Removing Useless Nodes From The DOM

For the third article in this series of short-and-sweet functions, I'd like to show you a simple function that I find indispensable, when working with static HTML in the DOM. The function is called clean(), and its purpose is to remove comments and whitespace-only text nodes.

The function takes a single element reference as its argument, and removes all those unwanted nodes from inside it. The function operates directly on the element in question, because objects in JavaScript are pass-by-reference — which means the function receives a reference to the original object, not a copy of it.

Here's the clean function's code:

function clean(node)
{
	for(var n = 0; n < node.childNodes.length; n ++)
	{
		var child = node.childNodes[n];
		if
		(
			child.nodeType === 8 
			|| 
			(child.nodeType === 3 && !/\S/.test(child.nodeValue))
		)
		{
			node.removeChild(child);
			n --;
		}
		else if(child.nodeType === 1)
		{
			clean(child);
		}
	}
}

So to clean those unwanted nodes from inside the <body>, you would simply do this:

clean(document.body);

Or to clean the entire document, you could do this:

clean(document);

Although the usual reference would be an Element node, it could also be another kind of element-containing node, such as a #document. The function is also not restricted to working with HTML, and can operate on any other kind of XML DOM.

What The Function's For

When working with the DOM in JavaScript, we use standard properties like firstChild and nextSibling to get relative node references. But a complication arises because of the presence of whitespace in the DOM, such as we can see in this example:

<div>
	<h2>Shopping list</h2>
	<ul>
		<li>Washing-up liquid</li>
		<li>Zinc nails</li>
		<li>Hydrochloric acid</li>
	</ul>
</div>

For most modern browsers (all apart from IE8 or earlier), that would have the following DOM structure:

DIV
#text ("\n\t")
+ H2
| + #text ("Shopping list")
+ #text ("\n\t")
+ UL
| + #text ("\n\t\t")
| + LI
| | + #text ("Washing-up liquid")
| + #text ("\n\t\t")
| + LI
| | + #text ("Zinc nails")
| + #text ("\n\t\t")
| + LI
| | + #text ("Hydrochloric acid")
| + #text ("\n\t")
+ #text ("\n")

The line-breaks and tabs inside that tree appear as whitespace #text nodes. So for example, if we started with a reference to the <h2> element, then h2.nextSibling would not refer to the <ul> element, it would refer to the whitespace #text node (the line-break and tab) that comes before it. Or if we started with a reference to the <ul>, then ul.firstChild would not be the first <li>, it would be the whitespace before it.

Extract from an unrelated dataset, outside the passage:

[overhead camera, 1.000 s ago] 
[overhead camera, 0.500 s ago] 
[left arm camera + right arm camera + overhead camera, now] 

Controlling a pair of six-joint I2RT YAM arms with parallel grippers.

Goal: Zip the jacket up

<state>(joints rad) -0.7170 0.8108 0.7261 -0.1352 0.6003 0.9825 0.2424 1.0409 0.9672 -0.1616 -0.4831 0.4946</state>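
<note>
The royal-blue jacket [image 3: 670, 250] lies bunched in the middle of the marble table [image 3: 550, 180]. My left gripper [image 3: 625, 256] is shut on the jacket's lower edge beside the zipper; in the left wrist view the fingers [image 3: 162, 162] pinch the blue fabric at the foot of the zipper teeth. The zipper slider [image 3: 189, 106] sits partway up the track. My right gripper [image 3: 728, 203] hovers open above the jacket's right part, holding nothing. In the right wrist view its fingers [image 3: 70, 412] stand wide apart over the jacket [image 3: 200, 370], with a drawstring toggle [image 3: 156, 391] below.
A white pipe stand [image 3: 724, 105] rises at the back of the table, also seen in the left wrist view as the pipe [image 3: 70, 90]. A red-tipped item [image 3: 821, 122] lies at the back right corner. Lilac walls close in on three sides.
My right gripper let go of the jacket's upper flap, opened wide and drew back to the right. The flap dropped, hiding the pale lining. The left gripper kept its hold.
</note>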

HTML comments are also nodes, and most browsers also preserve them in the DOM — as they should, because it's not up to browsers to decide which nodes are important and which are not. But it's very rare for scripts to actually want the data in comments; it's far more likely that comments (and intervening whitespace) are unwanted “junk” nodes.

There are several ways of dealing with these nodes, for example, by iterating past them:

var ul = h2.nextSibling;
while(ul.nodeType !== 1)
{
	ul = ul.nextSibling;
}

But by far the simplest, most practical approach, is simply to remove them. So that's what the clean function does — effectively normalizing the element's subtree, to create a model that matches our practical use of it, and is the same between browsers.

Once that <div> is cleaned then, those h2.nextSibling and ul.firstChild references will point to the expected elements, and its DOM will look like this:

SECTION
+ H2
| + #text ("Shopping list")
+ UL
| + LI
| | + #text ("Washing-up liquid")
| + LI
| | + #text ("Zinc nails")
| + LI
| | + #text ("Hydrochloric acid")

How The Function Works

This is an example of a recursive function — a function that calls itself. Recursion is a very powerful feature, and means that the function can clean a subtree of any size and depth. The key to that behavior is the final condition:

else if(child.nodeType === 1)
{
	clean(child);
}

So each of the element's child-elements is passed back through the function, then each of their child-elements is passed back through as well ... and so on, for as many descendents as there are.

Within each instance, the function iterates through the element's childNodes collection, removing any #comment nodes (which have the nodeType 8), or any #text nodes (with nodeType 3) whose value is nothing but whitespace. The regular-expression is actually in inverse test — looking for nodes which don't contain non-whitespace characters — because that's the simplest way of expressing the condition.

The function doesn't remove all whitespace, of course — any whitespace that's part of a #text node which also contains non-whitespace text, is preserved. So the only #text nodes to be affected are those which are only whitespace.

Note that the iterator has to query childeNodes.length every time, rather than saving the length in advance, as is usually more efficient. We have do this because we're removing nodes as we go along, which obviously changes the length of the collection.